Open Sesame: Getting Inside BERT's Linguistic Knowledge
Yongjie Lin, Yi Chern Tan, Robert Frank
TL;DR
The paper investigates how BERT encodes syntactic structure, distinguishing positional/linear information from hierarchical information. It combines a poverty-of-the-stimulus diagnostic framework with a novel attention-based confusion score to quantify how self-attention encodes dependencies like subject–verb agreement and reflexive anaphora. Across two BERT variants, the study shows that lower layers preserve positional cues while higher layers encode progressively more abstract hierarchical features, though human-like sensitivity to certain dependencies remains imperfect. The results demonstrate that BERT builds increasingly abstract syntactic representations through attention mechanisms, which helps explain its strong performance on structure-sensitive NLP tasks while highlighting areas needing further exploration. Overall, the work provides a concrete methodology for dissecting linguistic knowledge in transformer models and contributes nuanced insights into how hierarchical structure is instantiated in self-attention layers.
Abstract
How and to what extent does BERT encode syntactically-sensitive hierarchical information or positionally-sensitive linear information? Recent work has shown that contextual representations like BERT perform well on tasks that require sensitivity to linguistic structure. We present here two studies which aim to provide a better understanding of the nature of BERT's representations. The first of these focuses on the identification of structurally-defined elements using diagnostic classifiers, while the second explores BERT's representation of subject-verb agreement and anaphor-antecedent dependencies through a quantitative assessment of self-attention vectors.
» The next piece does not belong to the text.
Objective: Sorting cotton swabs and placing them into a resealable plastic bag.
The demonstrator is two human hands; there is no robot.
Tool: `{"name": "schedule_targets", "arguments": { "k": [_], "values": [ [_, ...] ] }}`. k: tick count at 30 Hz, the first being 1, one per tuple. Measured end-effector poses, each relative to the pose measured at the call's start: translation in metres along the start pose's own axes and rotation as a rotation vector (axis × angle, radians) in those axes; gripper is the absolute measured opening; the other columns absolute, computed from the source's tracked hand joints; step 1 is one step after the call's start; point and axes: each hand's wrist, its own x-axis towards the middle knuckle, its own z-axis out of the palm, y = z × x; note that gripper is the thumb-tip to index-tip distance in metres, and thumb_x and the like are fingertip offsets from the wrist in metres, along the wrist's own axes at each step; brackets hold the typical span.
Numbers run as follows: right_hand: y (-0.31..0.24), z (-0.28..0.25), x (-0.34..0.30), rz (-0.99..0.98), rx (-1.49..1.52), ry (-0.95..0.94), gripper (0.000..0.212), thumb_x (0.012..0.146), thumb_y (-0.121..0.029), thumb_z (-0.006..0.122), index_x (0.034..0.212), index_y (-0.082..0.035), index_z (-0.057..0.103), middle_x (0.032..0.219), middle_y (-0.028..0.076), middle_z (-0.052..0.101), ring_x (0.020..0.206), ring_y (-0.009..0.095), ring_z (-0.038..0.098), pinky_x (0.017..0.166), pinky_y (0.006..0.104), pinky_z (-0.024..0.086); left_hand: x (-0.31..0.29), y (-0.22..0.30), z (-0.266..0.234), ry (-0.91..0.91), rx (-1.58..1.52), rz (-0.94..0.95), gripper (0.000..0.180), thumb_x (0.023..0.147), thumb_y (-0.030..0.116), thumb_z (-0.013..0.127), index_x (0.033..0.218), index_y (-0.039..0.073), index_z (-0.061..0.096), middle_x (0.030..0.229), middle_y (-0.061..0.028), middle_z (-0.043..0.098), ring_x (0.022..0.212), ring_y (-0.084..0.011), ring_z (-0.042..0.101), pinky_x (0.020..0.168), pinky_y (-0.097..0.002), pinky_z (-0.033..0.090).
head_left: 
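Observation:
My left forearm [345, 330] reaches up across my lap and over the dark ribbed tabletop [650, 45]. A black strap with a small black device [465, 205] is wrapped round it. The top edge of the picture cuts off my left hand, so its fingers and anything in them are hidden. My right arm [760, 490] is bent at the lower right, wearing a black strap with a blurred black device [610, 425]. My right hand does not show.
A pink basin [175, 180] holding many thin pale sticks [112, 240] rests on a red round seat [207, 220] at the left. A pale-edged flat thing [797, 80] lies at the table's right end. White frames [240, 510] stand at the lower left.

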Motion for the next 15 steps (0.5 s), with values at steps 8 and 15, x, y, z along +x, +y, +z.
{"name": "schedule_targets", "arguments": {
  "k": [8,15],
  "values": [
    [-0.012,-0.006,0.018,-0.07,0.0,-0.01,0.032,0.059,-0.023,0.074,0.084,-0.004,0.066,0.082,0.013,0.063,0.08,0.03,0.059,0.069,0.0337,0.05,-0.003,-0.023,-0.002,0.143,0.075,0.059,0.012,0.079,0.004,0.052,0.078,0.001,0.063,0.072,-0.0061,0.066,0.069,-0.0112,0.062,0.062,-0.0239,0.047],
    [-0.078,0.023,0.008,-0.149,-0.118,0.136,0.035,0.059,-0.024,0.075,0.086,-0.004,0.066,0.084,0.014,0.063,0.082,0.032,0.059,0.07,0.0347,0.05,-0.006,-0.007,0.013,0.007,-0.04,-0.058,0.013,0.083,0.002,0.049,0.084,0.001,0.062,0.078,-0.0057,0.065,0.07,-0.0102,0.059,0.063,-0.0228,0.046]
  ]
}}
In both cases, we find that BERT encodes positional information about word tokens well on its lower layers, but switches to a hierarchically-oriented encoding on higher layers. We conclude then that BERT's representations do indeed model linguistically relevant aspects of hierarchical structure, though they do not appear to show the sharp sensitivity to hierarchical structure that is found in human processing of reflexive anaphora.